■ **What to do**: Could you please write out the data shown below, exactly and in full?
--- Data ---
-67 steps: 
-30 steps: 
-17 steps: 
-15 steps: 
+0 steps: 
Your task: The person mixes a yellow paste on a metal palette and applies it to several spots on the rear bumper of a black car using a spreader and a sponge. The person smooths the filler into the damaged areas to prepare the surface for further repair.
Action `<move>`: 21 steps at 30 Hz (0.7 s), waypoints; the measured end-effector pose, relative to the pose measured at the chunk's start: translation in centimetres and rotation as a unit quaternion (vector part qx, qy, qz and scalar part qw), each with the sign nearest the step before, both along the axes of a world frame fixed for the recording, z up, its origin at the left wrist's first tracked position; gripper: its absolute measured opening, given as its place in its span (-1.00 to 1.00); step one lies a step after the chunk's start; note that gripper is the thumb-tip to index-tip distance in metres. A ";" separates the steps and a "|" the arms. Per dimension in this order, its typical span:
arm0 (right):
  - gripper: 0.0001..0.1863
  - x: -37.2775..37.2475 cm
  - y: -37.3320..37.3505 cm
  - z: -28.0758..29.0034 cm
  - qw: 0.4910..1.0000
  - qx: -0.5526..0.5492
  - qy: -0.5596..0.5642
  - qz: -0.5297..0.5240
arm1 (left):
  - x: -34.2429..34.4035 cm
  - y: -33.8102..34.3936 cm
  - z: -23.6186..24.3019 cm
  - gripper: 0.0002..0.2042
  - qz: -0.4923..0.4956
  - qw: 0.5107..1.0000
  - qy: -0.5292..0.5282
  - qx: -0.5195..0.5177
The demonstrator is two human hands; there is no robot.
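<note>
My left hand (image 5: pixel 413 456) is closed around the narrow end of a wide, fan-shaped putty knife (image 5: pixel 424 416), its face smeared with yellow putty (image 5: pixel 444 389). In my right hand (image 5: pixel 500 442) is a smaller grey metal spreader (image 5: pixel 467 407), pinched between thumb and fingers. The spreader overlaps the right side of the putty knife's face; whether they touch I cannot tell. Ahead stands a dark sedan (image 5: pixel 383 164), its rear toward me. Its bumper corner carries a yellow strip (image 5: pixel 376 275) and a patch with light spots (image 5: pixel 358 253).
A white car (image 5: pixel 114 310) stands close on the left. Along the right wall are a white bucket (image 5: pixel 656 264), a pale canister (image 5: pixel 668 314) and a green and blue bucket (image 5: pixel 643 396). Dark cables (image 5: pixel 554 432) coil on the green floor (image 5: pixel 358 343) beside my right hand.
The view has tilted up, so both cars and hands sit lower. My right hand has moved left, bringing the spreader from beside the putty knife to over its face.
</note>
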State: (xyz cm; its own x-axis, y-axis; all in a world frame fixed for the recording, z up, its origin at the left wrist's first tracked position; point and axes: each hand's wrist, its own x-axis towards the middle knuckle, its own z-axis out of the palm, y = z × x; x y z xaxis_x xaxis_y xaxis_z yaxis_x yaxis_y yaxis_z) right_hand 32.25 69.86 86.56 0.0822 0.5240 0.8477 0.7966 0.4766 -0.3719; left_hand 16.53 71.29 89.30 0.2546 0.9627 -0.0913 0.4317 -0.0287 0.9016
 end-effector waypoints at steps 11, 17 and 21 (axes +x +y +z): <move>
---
■ **Your solution**:
-67 steps: 
-30 steps: 
-17 steps: 
-15 steps: 
+0 steps: 
Your task: The person mixes a yellow paste on a metal palette and applies it to several spots on the rear bumper of a black car using a spreader and a sponge. The person smooths the filler into the damaged areas to prepare the surface for further repair.
Action `<move>`: 21 steps at 30 Hz (0.7 s), waypoints; the measured end-effector pose, relative to the pose measured at the chunk's start: translation in centimetres and rotation as a unit quaternion (vector part qx, qy, qz and scalar part qw), each with the sign nearest the step before, both along the axes of a world frame fixed for the recording, z up, its origin at the left wrist's first tracked position; gripper: its absolute measured opening, given as its place in its span (-1.00 to 1.00); step one lies a step after the chunk's start; note that gripper is the thumb-tip to index-tip distance in metres. A ";" separates the steps and a "|" the arms. Per dimension in this order, its typical span:
arm0 (right):
  - gripper: 0.0001..0.1863
  - x: -37.2775..37.2475 cm
  - y: -37.3320..37.3505 cm
  - z: -28.0758..29.0034 cm
  - qw: 0.4910..1.0000
  - qx: -0.5526..0.5492
  - qy: -0.5596..0.5642
  - qz: -0.5297..0.5240
arm1 (left):
  - x: -34.2429..34.4035 cm
  - y: -33.8102..34.3936 cm
  - z: -23.6186..24.3019 cm
  - gripper: 0.0002..0.2042
  - qz: -0.4923..0.4956
  - qw: 0.5107..1.0000
  - qy: -0.5292..0.5282
  - qx: -0.5195..0.5177
The demonstrator is two human hands; there is no robot.
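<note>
My left hand (image 5: pixel 413 456) is closed around the narrow end of a wide, fan-shaped putty knife (image 5: pixel 424 416), its face smeared with yellow putty (image 5: pixel 444 389). In my right hand (image 5: pixel 500 442) is a smaller grey metal spreader (image 5: pixel 467 407), pinched between thumb and fingers. The spreader overlaps the right side of the putty knife's face; whether they touch I cannot tell. Ahead stands a dark sedan (image 5: pixel 383 164), its rear toward me. Its bumper corner carries a yellow strip (image 5: pixel 376 275) and a patch with light spots (image 5: pixel 358 253).
A white car (image 5: pixel 114 310) stands close on the left. Along the right wall are a white bucket (image 5: pixel 656 264), a pale canister (image 5: pixel 668 314) and a green and blue bucket (image 5: pixel 643 396). Dark cables (image 5: pixel 554 432) coil on the green floor (image 5: pixel 358 343) beside my right hand.
The view has tilted up, so both cars and hands sit lower. My right hand has moved left, bringing the spreader from beside the putty knife to over its face.
</note>
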State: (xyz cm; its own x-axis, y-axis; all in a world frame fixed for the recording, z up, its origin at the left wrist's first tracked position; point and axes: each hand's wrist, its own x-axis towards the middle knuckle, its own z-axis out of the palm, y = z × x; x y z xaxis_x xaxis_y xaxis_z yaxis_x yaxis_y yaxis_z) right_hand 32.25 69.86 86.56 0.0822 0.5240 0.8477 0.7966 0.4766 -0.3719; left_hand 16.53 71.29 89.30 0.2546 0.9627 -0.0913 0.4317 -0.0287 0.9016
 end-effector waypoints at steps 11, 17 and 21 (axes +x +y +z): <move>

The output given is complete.